- The Privacy Act 1988 (Cth) places a set of legal obligations on businesses and government agencies alike. These obligations are triggered whenever data meets the definition of ‘personal information’.
- In a landmark case, the Federal Court ruled against the Privacy Commissioner and determined that the definition of ‘personal information’ has two elements: data must pass a subject matter test, and an identifiability test.
- The case was decided on narrow grounds under an earlier version of the legislation, so its application to other organisations is not immediately apparent.
In 2013, the Australian Government was preparing to introduce its mandatory data retention laws, to require telcos to keep ‘metadata’ on their customers for two years in case the data was needed later for national security or law enforcement purposes.
A Fairfax technology journalist, Ben Grubb, was curious as to what metadata, such as the geolocation data collected from mobile phones, would actually reveal about an individual.
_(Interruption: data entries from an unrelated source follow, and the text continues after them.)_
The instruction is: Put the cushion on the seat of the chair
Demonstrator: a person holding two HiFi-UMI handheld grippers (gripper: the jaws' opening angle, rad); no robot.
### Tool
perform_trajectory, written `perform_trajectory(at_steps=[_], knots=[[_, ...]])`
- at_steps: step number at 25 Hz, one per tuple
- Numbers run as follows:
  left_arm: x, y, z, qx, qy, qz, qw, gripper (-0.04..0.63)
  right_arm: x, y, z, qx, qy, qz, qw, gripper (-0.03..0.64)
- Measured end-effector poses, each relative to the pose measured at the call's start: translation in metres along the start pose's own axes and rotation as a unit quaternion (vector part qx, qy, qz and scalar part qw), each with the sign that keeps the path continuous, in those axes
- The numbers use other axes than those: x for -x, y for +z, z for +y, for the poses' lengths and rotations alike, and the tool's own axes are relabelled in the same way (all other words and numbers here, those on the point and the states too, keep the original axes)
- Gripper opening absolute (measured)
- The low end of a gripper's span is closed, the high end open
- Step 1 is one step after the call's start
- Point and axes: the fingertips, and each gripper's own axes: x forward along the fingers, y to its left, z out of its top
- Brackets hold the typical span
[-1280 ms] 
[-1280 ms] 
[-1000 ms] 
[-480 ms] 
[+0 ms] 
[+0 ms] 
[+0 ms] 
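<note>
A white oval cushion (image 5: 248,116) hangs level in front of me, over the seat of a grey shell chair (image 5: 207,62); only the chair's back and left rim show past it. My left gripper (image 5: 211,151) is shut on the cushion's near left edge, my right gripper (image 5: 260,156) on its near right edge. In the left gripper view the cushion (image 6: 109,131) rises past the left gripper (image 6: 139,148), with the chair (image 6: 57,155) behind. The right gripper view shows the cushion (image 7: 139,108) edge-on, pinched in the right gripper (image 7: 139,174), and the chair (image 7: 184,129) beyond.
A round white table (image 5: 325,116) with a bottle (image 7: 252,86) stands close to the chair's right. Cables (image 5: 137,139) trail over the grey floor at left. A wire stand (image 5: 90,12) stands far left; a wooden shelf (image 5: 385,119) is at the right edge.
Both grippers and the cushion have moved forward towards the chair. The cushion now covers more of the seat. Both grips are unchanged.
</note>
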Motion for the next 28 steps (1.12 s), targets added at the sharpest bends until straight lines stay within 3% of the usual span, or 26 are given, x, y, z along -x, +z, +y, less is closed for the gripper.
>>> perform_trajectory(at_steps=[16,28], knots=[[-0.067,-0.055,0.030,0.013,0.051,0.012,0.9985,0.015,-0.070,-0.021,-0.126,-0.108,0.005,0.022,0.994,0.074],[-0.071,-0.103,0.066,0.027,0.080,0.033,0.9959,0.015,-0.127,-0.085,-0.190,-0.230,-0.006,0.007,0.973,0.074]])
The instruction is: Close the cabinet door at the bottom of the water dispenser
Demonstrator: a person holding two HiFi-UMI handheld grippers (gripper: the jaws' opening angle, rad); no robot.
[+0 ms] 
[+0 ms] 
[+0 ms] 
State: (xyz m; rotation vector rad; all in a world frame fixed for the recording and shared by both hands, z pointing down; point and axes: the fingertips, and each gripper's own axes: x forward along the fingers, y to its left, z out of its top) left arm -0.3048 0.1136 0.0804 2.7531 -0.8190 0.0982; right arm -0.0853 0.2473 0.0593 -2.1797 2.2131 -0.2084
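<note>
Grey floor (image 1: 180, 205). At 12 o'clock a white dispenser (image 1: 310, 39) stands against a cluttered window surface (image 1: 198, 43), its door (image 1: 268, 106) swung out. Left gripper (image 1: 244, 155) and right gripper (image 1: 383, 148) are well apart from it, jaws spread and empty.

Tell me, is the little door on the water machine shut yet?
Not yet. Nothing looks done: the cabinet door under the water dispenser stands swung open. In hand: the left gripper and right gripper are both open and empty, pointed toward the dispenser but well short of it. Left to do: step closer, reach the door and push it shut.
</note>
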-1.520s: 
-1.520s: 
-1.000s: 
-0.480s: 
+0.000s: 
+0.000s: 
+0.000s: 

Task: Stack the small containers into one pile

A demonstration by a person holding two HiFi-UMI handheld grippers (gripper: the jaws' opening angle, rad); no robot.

He wanted to illustrate the power of geolocation data to reveal insights into not only our movements, but our behaviour, intimate relationships, health concerns or political interests.
Exercising his rights under what was then National Privacy Principle (NPP) 6.1 in the Privacy Act 1988 (Cth), Ben sought access from his mobile phone service provider, Telstra, to his personal information – namely, ‘all the metadata information Telstra has stored about my mobile phone service (04…)’.